**WHAT YOU WILL DO:** From the first line to the last, set down the material exactly and drop every picture.

==== DATA SEGMENT ====

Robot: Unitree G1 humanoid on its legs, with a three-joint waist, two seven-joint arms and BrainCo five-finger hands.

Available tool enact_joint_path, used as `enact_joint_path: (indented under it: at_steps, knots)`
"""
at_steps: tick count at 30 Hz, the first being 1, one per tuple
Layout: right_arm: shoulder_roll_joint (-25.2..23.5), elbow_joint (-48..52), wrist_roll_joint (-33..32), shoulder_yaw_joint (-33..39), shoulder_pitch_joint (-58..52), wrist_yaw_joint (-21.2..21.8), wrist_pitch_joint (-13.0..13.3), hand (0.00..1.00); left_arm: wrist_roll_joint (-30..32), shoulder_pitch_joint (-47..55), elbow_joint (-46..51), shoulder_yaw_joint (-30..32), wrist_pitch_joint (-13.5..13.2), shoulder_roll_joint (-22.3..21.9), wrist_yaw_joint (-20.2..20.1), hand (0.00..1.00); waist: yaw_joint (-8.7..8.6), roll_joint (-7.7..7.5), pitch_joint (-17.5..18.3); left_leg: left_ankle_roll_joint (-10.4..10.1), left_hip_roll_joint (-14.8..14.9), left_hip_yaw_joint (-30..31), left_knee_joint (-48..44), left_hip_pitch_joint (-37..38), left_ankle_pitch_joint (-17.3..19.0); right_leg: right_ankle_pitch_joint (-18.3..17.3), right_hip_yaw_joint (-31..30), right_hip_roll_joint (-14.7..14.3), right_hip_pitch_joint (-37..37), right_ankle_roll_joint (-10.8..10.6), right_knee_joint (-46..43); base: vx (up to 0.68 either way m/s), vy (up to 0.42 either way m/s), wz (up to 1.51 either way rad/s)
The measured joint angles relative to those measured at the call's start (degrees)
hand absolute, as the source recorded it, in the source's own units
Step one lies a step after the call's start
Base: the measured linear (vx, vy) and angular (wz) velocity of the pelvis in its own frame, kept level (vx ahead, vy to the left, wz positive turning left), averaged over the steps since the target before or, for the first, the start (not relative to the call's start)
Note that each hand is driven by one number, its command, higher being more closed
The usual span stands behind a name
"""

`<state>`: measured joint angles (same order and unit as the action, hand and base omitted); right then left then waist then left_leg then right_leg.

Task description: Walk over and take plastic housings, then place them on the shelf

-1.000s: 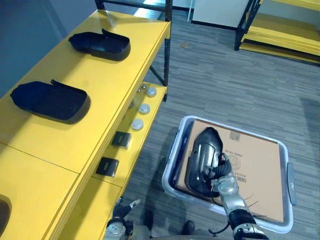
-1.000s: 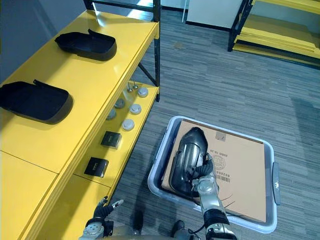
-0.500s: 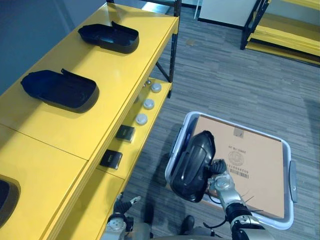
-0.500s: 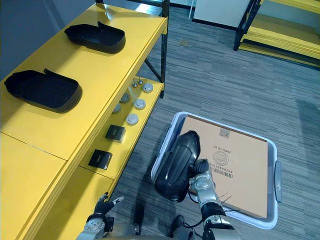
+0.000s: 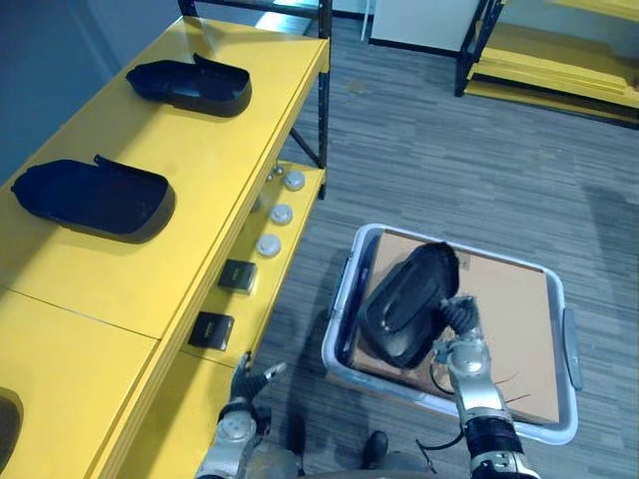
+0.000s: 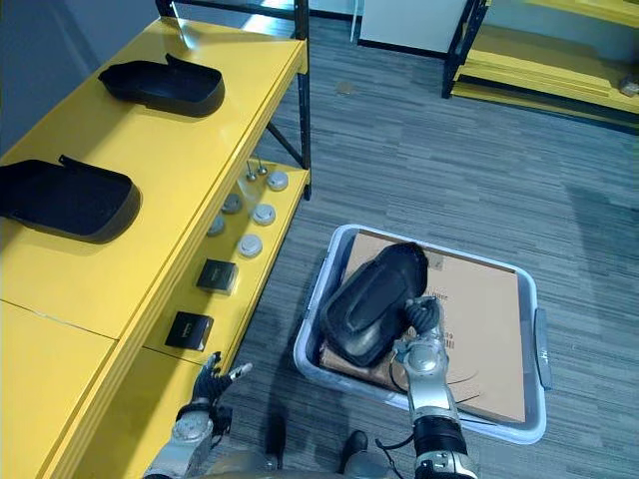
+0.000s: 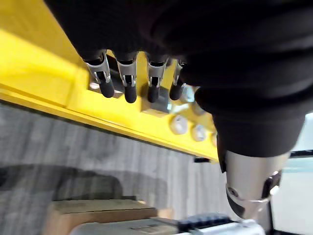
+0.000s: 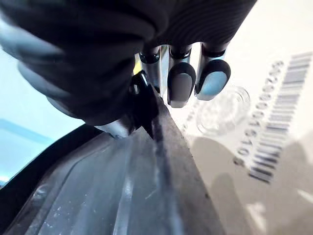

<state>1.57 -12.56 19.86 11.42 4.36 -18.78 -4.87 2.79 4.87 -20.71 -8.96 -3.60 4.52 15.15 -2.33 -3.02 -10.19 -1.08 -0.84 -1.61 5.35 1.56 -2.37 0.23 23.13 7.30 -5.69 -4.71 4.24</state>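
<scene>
My right hand (image 5: 457, 329) is shut on the edge of a black plastic housing (image 5: 404, 302), which hangs tilted over the left part of a pale bin (image 5: 451, 408); its fingers (image 8: 181, 81) curl over the housing's rim (image 8: 146, 161). Two more black housings (image 5: 95, 198) (image 5: 190, 85) lie on the yellow shelf top (image 5: 215, 150). Low beside the shelf's lower level, my left hand (image 5: 240, 411) is open with straight fingers (image 7: 128, 83) and holds nothing.
A cardboard sheet (image 5: 509, 329) lines the bin on the grey floor. The lower yellow shelf level (image 5: 262, 289) carries small black boxes (image 5: 211, 329) and several round white caps (image 5: 270, 244). Another yellow rack (image 5: 549, 60) stands at the back right.
My right hand closed on the housing and lifted it off the cardboard, then swung it back over the bin. The camera shifted, and the left hand stayed open.
</scene>
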Motion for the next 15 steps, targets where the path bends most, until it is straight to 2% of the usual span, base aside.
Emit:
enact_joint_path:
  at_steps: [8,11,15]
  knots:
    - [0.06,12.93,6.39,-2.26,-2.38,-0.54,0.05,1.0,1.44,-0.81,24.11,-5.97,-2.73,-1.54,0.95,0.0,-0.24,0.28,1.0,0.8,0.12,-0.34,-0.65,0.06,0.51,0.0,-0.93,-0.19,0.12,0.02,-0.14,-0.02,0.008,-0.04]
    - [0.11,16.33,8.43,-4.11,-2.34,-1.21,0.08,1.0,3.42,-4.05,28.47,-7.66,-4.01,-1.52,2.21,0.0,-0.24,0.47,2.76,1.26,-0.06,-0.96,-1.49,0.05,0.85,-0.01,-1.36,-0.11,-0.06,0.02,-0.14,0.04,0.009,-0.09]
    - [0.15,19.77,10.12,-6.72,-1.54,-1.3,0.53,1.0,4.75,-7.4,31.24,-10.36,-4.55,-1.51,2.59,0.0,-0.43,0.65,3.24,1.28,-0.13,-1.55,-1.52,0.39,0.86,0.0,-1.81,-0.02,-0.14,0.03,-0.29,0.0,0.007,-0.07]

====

**SOLUTION BELOW:**
Robot: Unitree G1 humanoid on its legs, with a three-joint waist, two seven-joint arms and BrainCo five-finger hands.

Available tool enact_joint_path, used as `enact_joint_path: (indented under it: at_steps, knots)`
"""
at_steps: tick count at 30 Hz, the first being 1, one per tuple
Layout: right_arm: shoulder_roll_joint (-25.2..23.5), elbow_joint (-48..52), wrist_roll_joint (-33..32), shoulder_yaw_joint (-33..39), shoulder_pitch_joint (-58..52), wrist_yaw_joint (-21.2..21.8), wrist_pitch_joint (-13.0..13.3), hand (0.00..1.00); left_arm: wrist_roll_joint (-30..32), shoulder_pitch_joint (-47..55), elbow_joint (-46..51), shoulder_yaw_joint (-30..32), wrist_pitch_joint (-13.5..13.2), shoulder_roll_joint (-22.3..21.9), wrist_yaw_joint (-20.2..20.1), hand (0.00..1.00); waist: yaw_joint (-8.7..8.6), roll_joint (-7.7..7.5), pitch_joint (-17.5..18.3); left_leg: left_ankle_roll_joint (-10.4..10.1), left_hip_roll_joint (-14.8..14.9), left_hip_yaw_joint (-30..31), left_knee_joint (-48..44), left_hip_pitch_joint (-37..38), left_ankle_pitch_joint (-17.3..19.0); right_leg: right_ankle_pitch_joint (-18.3..17.3), right_hip_yaw_joint (-31..30), right_hip_roll_joint (-14.7..14.3), right_hip_pitch_joint (-37..37), right_ankle_roll_joint (-10.8..10.6), right_knee_joint (-46..43); base: vx (up to 0.68 either way m/s), vy (up to 0.42 either way m/s), wz (up to 1.51 either way rad/s)
The measured joint angles relative to those measured at the call's start (degrees)
hand absolute, as the source recorded it, in the source's own units
Step one lies a step after the call's start
Base: the measured linear (vx, vy) and angular (wz) velocity of the pelvis in its own frame, kept level (vx ahead, vy to the left, wz positive turning left), averaged over the steps since the target before or, for the first, the start (not relative to the call's start)
Note that each hand is driven by one number, its command, higher being more closed
The usual span stands behind a name
"""

`<state>`: measured joint angles (same order and unit as the action, hand and base omitted); right then left then waist then left_leg then right_leg.

Task description: Walk over and take plastic housings, then place them on the shelf

-1.000s: 
-1.000s: 
-0.500s: 
-0.500s: 
+0.000s: 
+0.000s: 
+0.000s: 
+0.000s: 

<state>1.57 -12.56 19.86 11.42 4.36 -18.78 -4.87 2.79 4.87 -20.71 -8.96 -3.60 4.52 15.15 -2.33 -3.02 -10.19 -1.08 -0.84 -1.61 5.35 1.56 -2.37 0.23 23.13 7.30 -5.69 -4.71 4.24</state>
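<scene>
My right hand (image 5: 457, 329) is shut on the edge of a black plastic housing (image 5: 404, 302), which hangs tilted over the left part of a pale bin (image 5: 451, 408); its fingers (image 8: 181, 81) curl over the housing's rim (image 8: 146, 161). Two more black housings (image 5: 95, 198) (image 5: 190, 85) lie on the yellow shelf top (image 5: 215, 150). Low beside the shelf's lower level, my left hand (image 5: 240, 411) is open with straight fingers (image 7: 128, 83) and holds nothing.
A cardboard sheet (image 5: 509, 329) lines the bin on the grey floor. The lower yellow shelf level (image 5: 262, 289) carries small black boxes (image 5: 211, 329) and several round white caps (image 5: 270, 244). Another yellow rack (image 5: 549, 60) stands at the back right.
My right hand closed on the housing and lifted it off the cardboard, then swung it back over the bin. The camera shifted, and the left hand stayed open.
</scene>
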Motion for the next 15 steps, targets where the path bends most, until it is straight to 2% of the usual span, base aside.
Emit:
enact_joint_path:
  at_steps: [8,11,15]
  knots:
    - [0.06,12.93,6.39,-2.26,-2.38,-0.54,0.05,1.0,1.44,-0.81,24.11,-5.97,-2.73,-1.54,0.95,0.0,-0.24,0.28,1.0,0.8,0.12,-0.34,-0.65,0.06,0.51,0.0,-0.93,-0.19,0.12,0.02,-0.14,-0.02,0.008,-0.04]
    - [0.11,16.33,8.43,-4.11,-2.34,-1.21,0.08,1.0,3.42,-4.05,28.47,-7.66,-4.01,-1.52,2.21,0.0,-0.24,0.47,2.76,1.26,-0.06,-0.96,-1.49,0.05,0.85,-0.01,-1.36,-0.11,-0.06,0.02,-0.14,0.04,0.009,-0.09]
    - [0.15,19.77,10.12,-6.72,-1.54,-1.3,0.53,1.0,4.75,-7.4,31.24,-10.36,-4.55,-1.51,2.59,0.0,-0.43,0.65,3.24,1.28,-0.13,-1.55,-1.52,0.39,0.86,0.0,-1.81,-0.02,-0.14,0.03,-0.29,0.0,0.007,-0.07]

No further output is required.